- _What the task requires_
Each entry below has to be written out again exactly.
Materials provided START
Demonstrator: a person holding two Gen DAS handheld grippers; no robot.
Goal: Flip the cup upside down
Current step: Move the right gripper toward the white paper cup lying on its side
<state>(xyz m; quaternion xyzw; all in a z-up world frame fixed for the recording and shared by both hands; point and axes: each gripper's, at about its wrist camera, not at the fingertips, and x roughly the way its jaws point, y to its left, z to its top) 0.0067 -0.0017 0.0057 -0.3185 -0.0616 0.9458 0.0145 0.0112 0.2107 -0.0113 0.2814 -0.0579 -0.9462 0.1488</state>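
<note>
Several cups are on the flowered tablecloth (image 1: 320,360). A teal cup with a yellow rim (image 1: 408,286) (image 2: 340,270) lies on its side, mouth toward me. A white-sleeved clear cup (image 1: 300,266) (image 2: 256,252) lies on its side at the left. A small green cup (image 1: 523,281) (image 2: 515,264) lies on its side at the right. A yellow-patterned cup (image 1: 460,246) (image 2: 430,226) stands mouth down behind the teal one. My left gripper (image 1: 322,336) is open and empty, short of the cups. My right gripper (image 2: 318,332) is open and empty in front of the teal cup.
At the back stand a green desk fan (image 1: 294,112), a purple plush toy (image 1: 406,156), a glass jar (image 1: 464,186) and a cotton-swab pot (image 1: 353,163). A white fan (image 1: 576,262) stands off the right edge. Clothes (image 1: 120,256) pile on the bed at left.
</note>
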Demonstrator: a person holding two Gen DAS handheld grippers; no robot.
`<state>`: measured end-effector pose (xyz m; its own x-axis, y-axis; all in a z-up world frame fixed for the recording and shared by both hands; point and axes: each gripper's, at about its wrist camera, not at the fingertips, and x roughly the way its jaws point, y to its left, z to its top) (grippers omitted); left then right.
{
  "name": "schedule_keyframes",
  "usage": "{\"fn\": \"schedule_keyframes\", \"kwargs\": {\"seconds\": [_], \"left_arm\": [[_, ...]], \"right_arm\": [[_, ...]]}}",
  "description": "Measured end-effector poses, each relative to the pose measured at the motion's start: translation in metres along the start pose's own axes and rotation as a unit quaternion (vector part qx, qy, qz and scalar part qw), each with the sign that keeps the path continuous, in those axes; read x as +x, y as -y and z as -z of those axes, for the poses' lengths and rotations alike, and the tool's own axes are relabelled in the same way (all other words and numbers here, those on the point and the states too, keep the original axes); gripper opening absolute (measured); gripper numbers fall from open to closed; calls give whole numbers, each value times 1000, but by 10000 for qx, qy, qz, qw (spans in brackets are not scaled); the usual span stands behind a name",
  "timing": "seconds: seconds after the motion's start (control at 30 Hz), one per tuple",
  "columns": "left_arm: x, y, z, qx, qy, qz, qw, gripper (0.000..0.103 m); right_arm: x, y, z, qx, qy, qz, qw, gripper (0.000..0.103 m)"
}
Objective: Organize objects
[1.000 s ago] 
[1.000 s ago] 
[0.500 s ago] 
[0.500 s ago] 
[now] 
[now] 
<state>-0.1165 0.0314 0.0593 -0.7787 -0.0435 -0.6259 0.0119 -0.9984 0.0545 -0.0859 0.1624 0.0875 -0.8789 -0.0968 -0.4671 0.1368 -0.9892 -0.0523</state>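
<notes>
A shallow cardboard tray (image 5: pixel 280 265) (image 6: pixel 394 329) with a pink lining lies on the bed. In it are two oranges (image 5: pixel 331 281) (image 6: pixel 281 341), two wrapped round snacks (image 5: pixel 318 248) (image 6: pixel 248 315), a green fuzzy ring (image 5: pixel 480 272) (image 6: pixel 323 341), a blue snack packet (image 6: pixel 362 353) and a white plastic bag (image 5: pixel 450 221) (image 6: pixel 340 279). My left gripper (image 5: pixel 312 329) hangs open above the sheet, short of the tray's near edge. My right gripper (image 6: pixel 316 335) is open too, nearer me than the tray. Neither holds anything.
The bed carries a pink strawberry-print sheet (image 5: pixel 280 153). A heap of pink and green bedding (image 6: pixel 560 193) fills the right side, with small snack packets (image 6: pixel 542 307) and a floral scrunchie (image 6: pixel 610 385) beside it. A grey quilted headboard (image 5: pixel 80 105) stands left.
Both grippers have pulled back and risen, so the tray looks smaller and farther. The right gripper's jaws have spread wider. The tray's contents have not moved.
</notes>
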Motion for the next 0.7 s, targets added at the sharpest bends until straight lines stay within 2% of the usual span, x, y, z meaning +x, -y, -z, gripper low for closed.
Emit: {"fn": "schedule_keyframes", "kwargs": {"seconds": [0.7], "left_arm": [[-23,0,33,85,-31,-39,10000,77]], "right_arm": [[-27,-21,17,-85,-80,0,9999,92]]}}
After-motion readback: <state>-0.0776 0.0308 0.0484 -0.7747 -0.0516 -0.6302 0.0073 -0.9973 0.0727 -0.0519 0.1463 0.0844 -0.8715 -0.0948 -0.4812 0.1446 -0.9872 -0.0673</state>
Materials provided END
- _Reply to the task_
Demonstrator: a person holding two Gen DAS handheld grippers; no robot.
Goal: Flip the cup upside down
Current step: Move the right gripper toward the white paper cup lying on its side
<state>(xyz m; quaternion xyzw; all in a z-up world frame fixed for the recording and shared by both hands; point and axes: each gripper's, at about its wrist camera, not at the fingertips, and x roughly the way its jaws point, y to its left, z to its top) 0.0067 -0.0017 0.0057 -0.3185 -0.0616 0.9458 0.0145 0.0112 0.2107 -0.0113 0.2814 -0.0579 -0.9462 0.1488</state>
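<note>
Several cups are on the flowered tablecloth (image 1: 320,360). A teal cup with a yellow rim (image 1: 408,286) (image 2: 340,270) lies on its side, mouth toward me. A white-sleeved clear cup (image 1: 300,266) (image 2: 256,252) lies on its side at the left. A small green cup (image 1: 523,281) (image 2: 515,264) lies on its side at the right. A yellow-patterned cup (image 1: 460,246) (image 2: 430,226) stands mouth down behind the teal one. My left gripper (image 1: 322,336) is open and empty, short of the cups. My right gripper (image 2: 318,332) is open and empty in front of the teal cup.
At the back stand a green desk fan (image 1: 294,112), a purple plush toy (image 1: 406,156), a glass jar (image 1: 464,186) and a cotton-swab pot (image 1: 353,163). A white fan (image 1: 576,262) stands off the right edge. Clothes (image 1: 120,256) pile on the bed at left.
</note>
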Demonstrator: a person holding two Gen DAS handheld grippers; no robot.
`<state>`: measured end-effector pose (xyz m; its own x-axis, y-axis; all in a z-up world frame fixed for the recording and shared by both hands; point and axes: each gripper's, at about its wrist camera, not at the fingertips, and x roughly the way its jaws point, y to its left, z to its top) (grippers omitted); left then right.
{
  "name": "schedule_keyframes",
  "usage": "{\"fn\": \"schedule_keyframes\", \"kwargs\": {\"seconds\": [_], \"left_arm\": [[_, ...]], \"right_arm\": [[_, ...]]}}",
  "description": "Measured end-effector poses, each relative to the pose measured at the motion's start: translation in metres along the start pose's own axes and rotation as a unit quaternion (vector part qx, qy, qz and scalar part qw), each with the sign that keeps the path continuous, in those axes; read x as +x, y as -y and z as -z of those axes, for the poses' lengths and rotations alike, and the tool's own axes are relabelled in the same way (all other words and numbers here, those on the point and the states too, keep the original axes); gripper opening absolute (measured); gripper numbers fall from open to closed; calls give whole numbers, each value times 1000, but by 10000 for qx, qy, qz, qw (spans in brackets are not scaled); the usual span stands behind a name",
  "timing": "seconds: seconds after the motion's start (control at 30 Hz), one per tuple",
  "columns": "left_arm: x, y, z, qx, qy, qz, qw, gripper (0.000..0.103 m); right_arm: x, y, z, qx, qy, qz, qw, gripper (0.000..0.103 m)"
}
Objective: Organize objects
[1.000 s ago] 
[1.000 s ago] 
[0.500 s ago] 
[0.500 s ago] 
[now] 
[now] 
<state>-0.1165 0.0314 0.0593 -0.7787 -0.0435 -0.6259 0.0119 -0.9984 0.0545 -0.0859 0.1624 0.0875 -0.8789 -0.0968 -0.4671 0.1368 -0.9892 -0.0523</state>
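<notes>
A shallow cardboard tray (image 5: pixel 280 265) (image 6: pixel 394 329) with a pink lining lies on the bed. In it are two oranges (image 5: pixel 331 281) (image 6: pixel 281 341), two wrapped round snacks (image 5: pixel 318 248) (image 6: pixel 248 315), a green fuzzy ring (image 5: pixel 480 272) (image 6: pixel 323 341), a blue snack packet (image 6: pixel 362 353) and a white plastic bag (image 5: pixel 450 221) (image 6: pixel 340 279). My left gripper (image 5: pixel 312 329) hangs open above the sheet, short of the tray's near edge. My right gripper (image 6: pixel 316 335) is open too, nearer me than the tray. Neither holds anything.
The bed carries a pink strawberry-print sheet (image 5: pixel 280 153). A heap of pink and green bedding (image 6: pixel 560 193) fills the right side, with small snack packets (image 6: pixel 542 307) and a floral scrunchie (image 6: pixel 610 385) beside it. A grey quilted headboard (image 5: pixel 80 105) stands left.
Both grippers have pulled back and risen, so the tray looks smaller and farther. The right gripper's jaws have spread wider. The tray's contents have not moved.
</notes>
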Motion for the next 0.7 s, targets added at the sharpest bends until straight lines stay within 2% of the usual span, x, y, z meaning +x, -y, -z, gripper low for closed.
Emit: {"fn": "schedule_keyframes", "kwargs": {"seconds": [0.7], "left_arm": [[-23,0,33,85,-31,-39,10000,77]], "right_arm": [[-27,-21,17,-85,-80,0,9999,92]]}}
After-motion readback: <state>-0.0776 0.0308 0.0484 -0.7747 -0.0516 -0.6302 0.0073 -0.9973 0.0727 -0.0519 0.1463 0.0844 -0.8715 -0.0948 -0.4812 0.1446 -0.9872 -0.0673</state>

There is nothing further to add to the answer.